1. Field of the Invention
Embodiments of the present invention relate, in general, to audio signal processing, and more particularly to modifying the amplitude of a digital audio signal so that perceived loudness is maintained at a consistent level.
2. Relevant Background
Audio levels across varying signal sources vary. One particularly annoying feature of having access to multiple channels on television, thousands of songs from hundreds of artists on a single MP3 player, and multiple applications on mobile phones is that just as quickly as one can change from one audio signal source to another, so too does the volume level change. Indeed, as a television viewer changes from one channel to the next, (or even when the programming changes on the existing channel), the volume the viewer set previously can vastly change with no viewer input.
FIG. 1 is a graphical depiction of four input signals from four different television channels. The amplitude of the signals of each channel 110, 120, 130, 140 varies significantly. Thus a person changing from the first television channel 110 to the second television channel 120 would experience a significant increase in volume. If the individual adjusted the television to a normal audio level, upon changing the set to the third television channel 130 the audio would likely soften. In this environment (in which audio signals change along with input signals) viewers must manually modify the volume setting upon each input change to maintain a reasonable audio level.
Many attempts have been made to tackle the issue of varying volume across different content presented via a particular media player, e.g. volume variances in television programs. A simple approach known to one of reasonable skill in the art is to employ a Dynamic Range Compressor (DRC) to suppress excessively loud signals and boost soft ones. A slightly more advanced approach would be to divide the signal into a number of sub-bands and apply a DRC to each sub-band independently. This technique is commonly referred to as multi-band DRC (MDRC). However, without analyzing the content of the signal but simply responding to the signal level according to a predefined output-input relationship curve, whether the response is based on amplitude or power, tends to distort the signal and produce unrealistic sounds. For instance, the attack or initial portion of a signal is attenuated while the release or trailing portion of a signal is amplified. The result is a less pleasant listening experience.
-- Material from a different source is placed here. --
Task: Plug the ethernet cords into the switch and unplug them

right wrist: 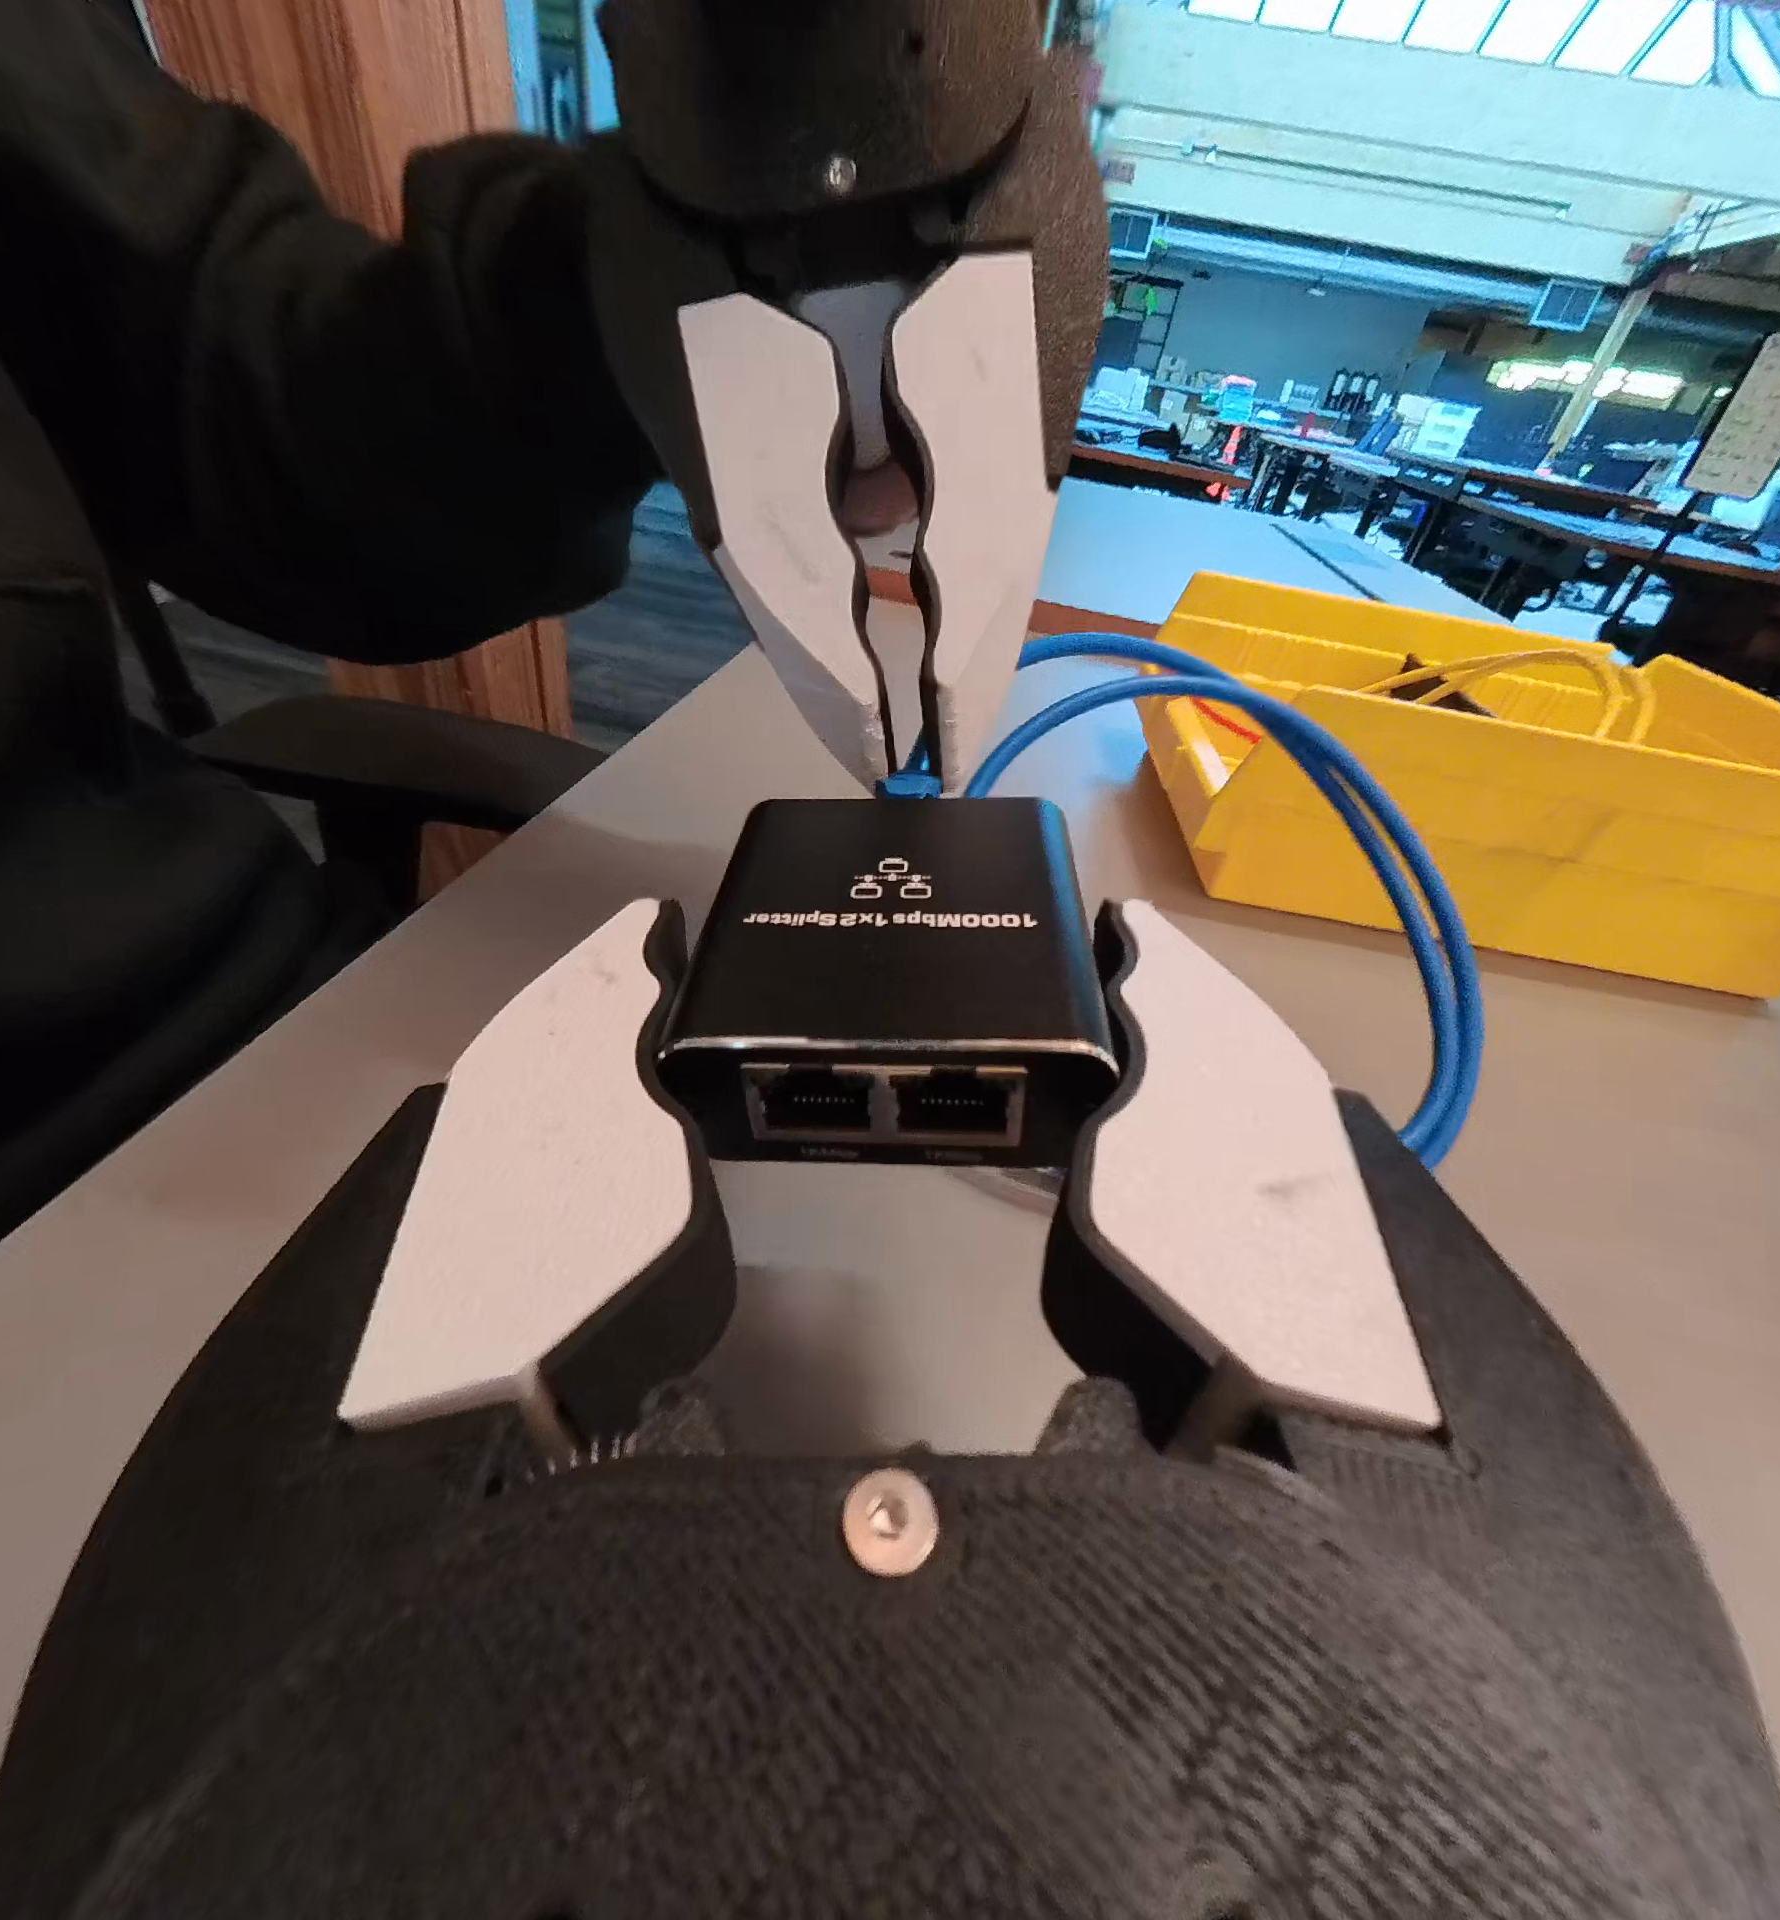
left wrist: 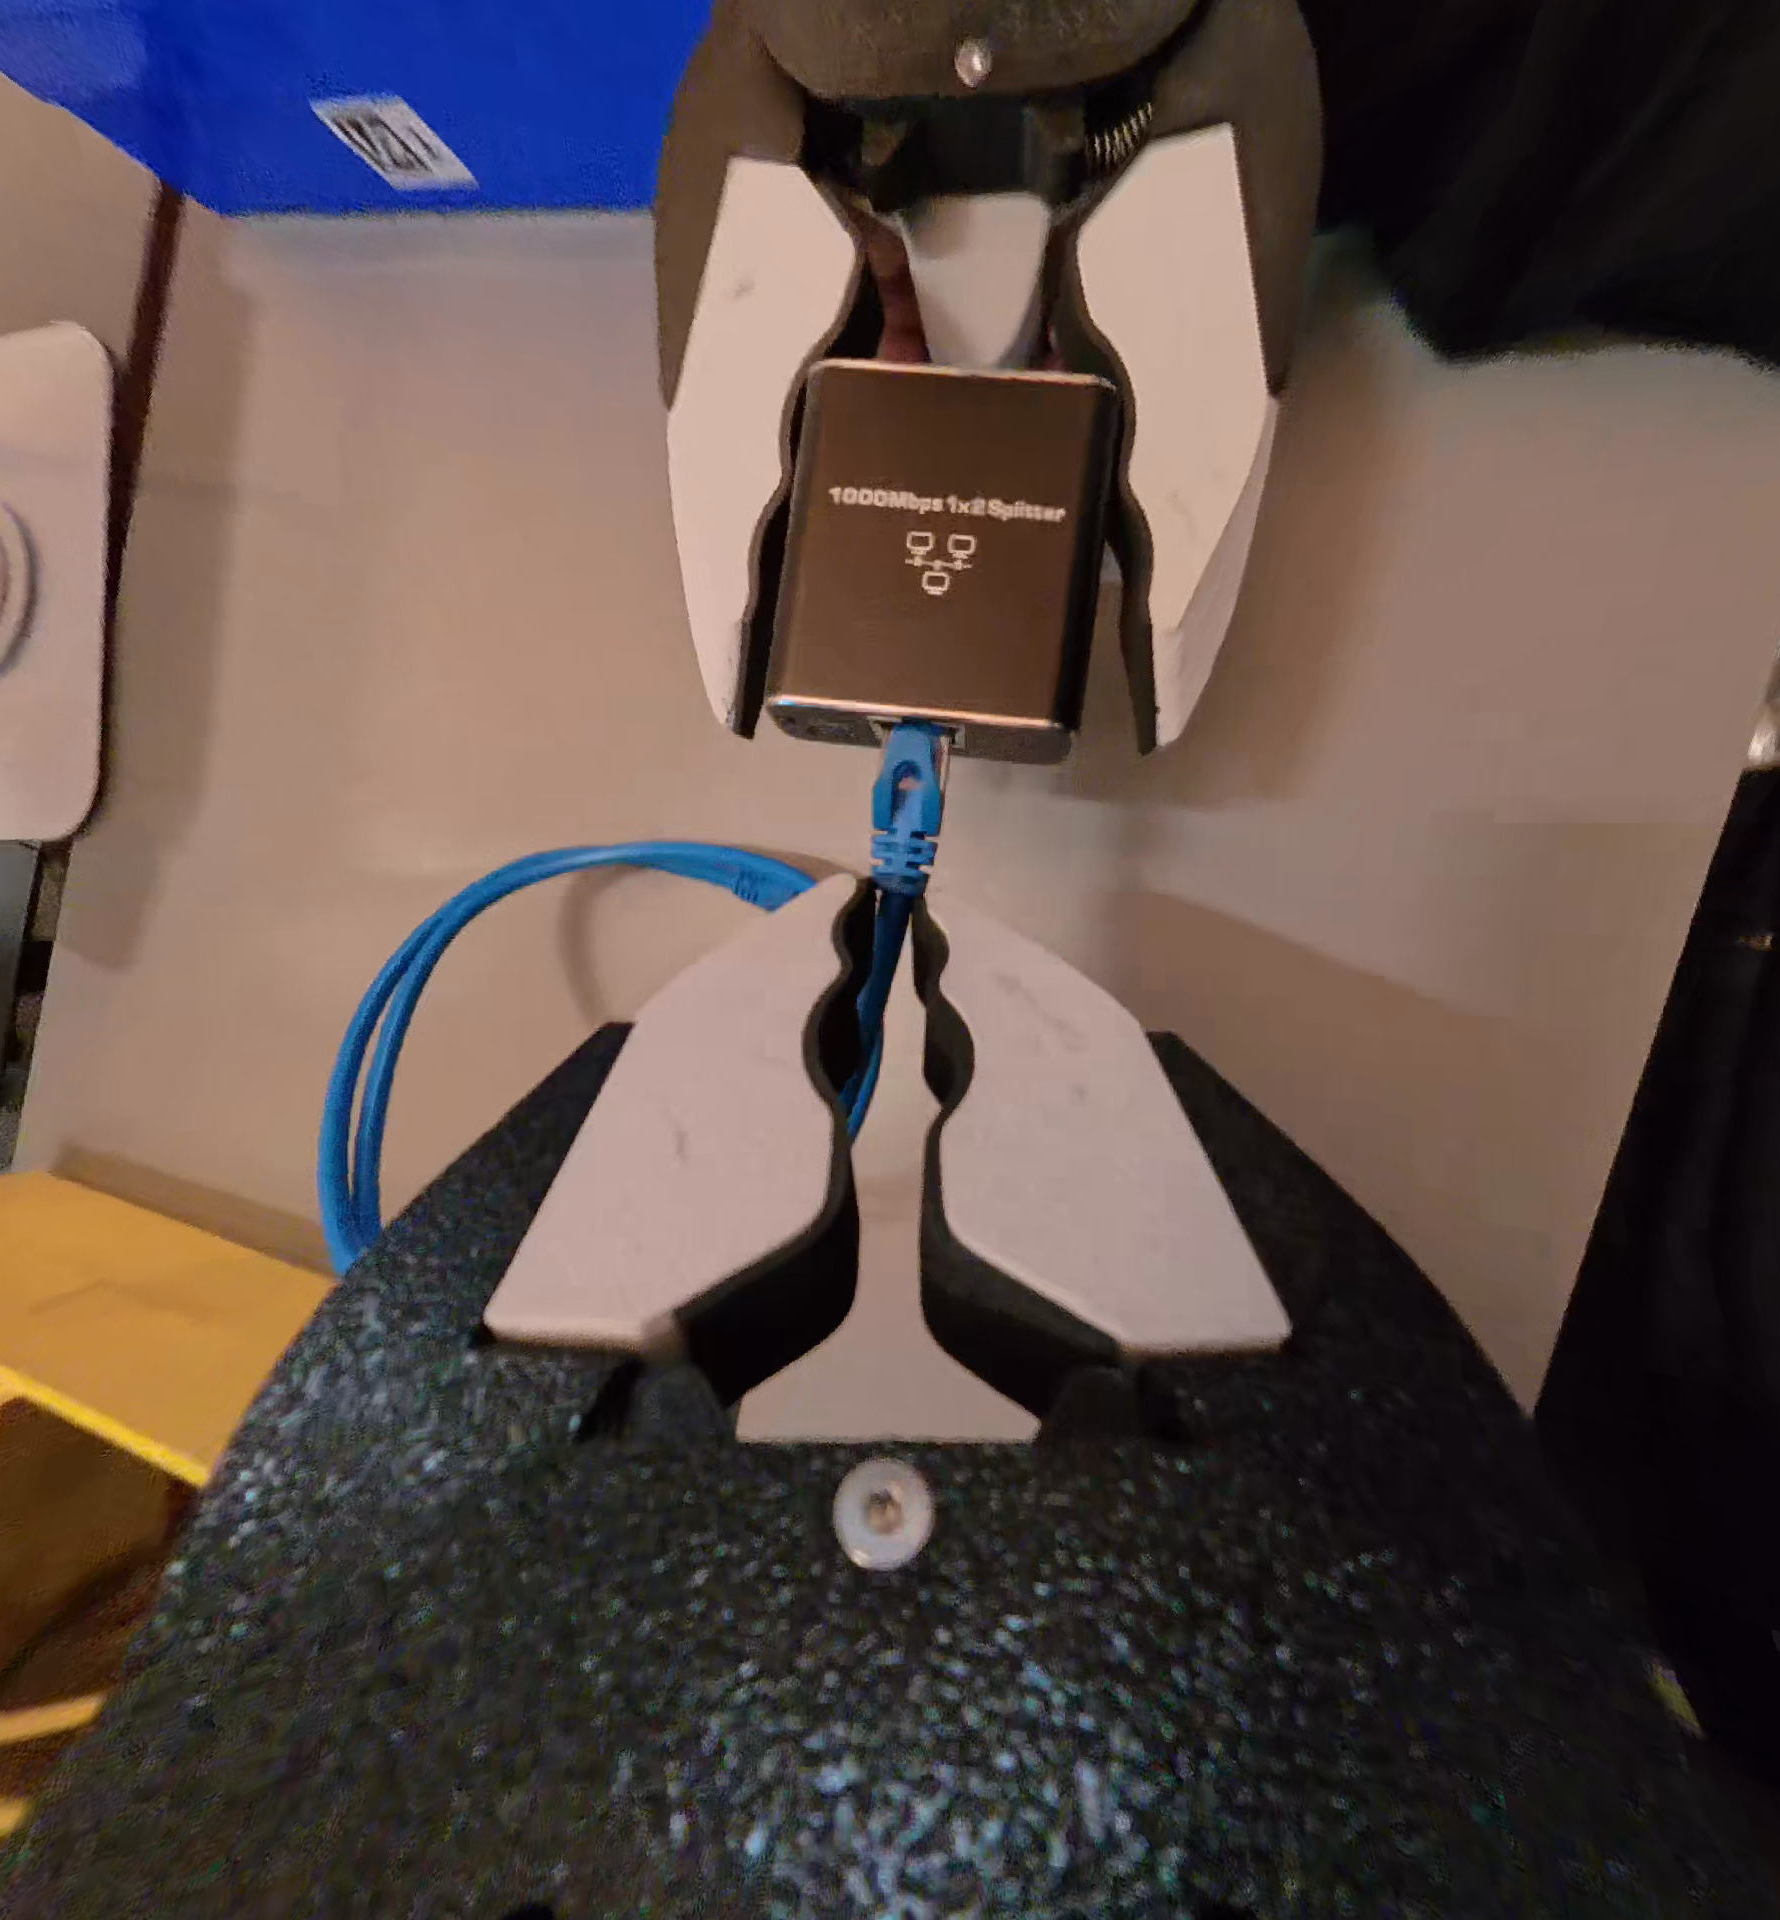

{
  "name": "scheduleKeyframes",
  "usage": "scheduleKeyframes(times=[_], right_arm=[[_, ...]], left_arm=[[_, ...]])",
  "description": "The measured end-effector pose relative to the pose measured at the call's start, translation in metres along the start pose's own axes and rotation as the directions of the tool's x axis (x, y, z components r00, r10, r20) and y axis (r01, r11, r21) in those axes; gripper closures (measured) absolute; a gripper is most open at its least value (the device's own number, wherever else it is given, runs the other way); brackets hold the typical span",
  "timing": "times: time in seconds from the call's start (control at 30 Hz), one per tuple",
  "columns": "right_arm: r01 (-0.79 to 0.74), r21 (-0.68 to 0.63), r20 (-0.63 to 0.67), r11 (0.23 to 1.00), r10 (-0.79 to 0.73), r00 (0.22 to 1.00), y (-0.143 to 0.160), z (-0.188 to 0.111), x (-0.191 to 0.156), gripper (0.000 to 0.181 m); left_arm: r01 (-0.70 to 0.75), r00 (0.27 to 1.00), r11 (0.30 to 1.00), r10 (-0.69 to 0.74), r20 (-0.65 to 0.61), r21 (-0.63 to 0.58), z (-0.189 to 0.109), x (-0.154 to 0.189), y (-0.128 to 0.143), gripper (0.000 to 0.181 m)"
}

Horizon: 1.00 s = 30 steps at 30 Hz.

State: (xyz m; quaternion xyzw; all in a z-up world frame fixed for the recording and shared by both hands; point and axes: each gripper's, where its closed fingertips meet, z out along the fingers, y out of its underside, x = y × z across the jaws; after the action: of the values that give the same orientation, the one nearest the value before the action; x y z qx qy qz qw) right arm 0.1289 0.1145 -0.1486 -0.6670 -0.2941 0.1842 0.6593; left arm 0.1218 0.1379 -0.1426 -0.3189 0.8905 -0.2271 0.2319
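The small black switch [right wrist: 891, 987] is clamped between the fingers of my right gripper [right wrist: 886, 914], held above the table. Two empty ports [right wrist: 813, 1103] face the right wrist camera. A blue ethernet cord [right wrist: 1385, 821] loops over the table, and its plug [left wrist: 907, 800] sits in the single port on the switch's [left wrist: 943, 540] far side. My left gripper [left wrist: 891, 899] is shut on the cord just behind the plug. The left gripper also shows in the right wrist view [right wrist: 912, 753], and the right gripper in the left wrist view [left wrist: 953, 727].
A yellow bin [right wrist: 1488, 831] holding thin yellow cord stands on the grey table [right wrist: 1540, 1143] to the right; it also shows in the left wrist view [left wrist: 86, 1330]. A person's black sleeve [right wrist: 294, 364] is at left. A white package [left wrist: 13, 582] lies far left.
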Motion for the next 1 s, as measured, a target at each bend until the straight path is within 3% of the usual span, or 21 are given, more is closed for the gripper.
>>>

Television programming is very diverse. It ranges from classical music and opera to rock concerts, from romantic movies to disaster and horror films, and from news commentary to sporting events, just to name a few. And interspersed throughout each of these programs are advertisements designed to capture attention and evoke an emotional response. Television advertisements, generally speaking, are louder than a news broadcast or a drama/romantic movie. Instead, they are akin to a sporting event or a disaster movie, with respect to the volume in which they are presented.
It is commonplace for individuals watching television or using similar media presentation devices to manually adjust the volume each time a new piece of content is presented. When watching television, people often experience a considerable increase in volume upon the initiation of a commercial driving them to reduce the volume to a more pleasant level. Then upon resumption of their chosen content the volume has to be increased. Similarly when using a MP3 player, changing artists or shifting from one genre to another, one can experience dramatic volume changes. There is a long felt need for a system and/or methodology to eliminate this annoying experience by measuring and analyzing an audio signal so that a perceived loudness can be maintained at a substantially constant level. These and other challenges of the prior art are addressed by one or more embodiments of the present invention.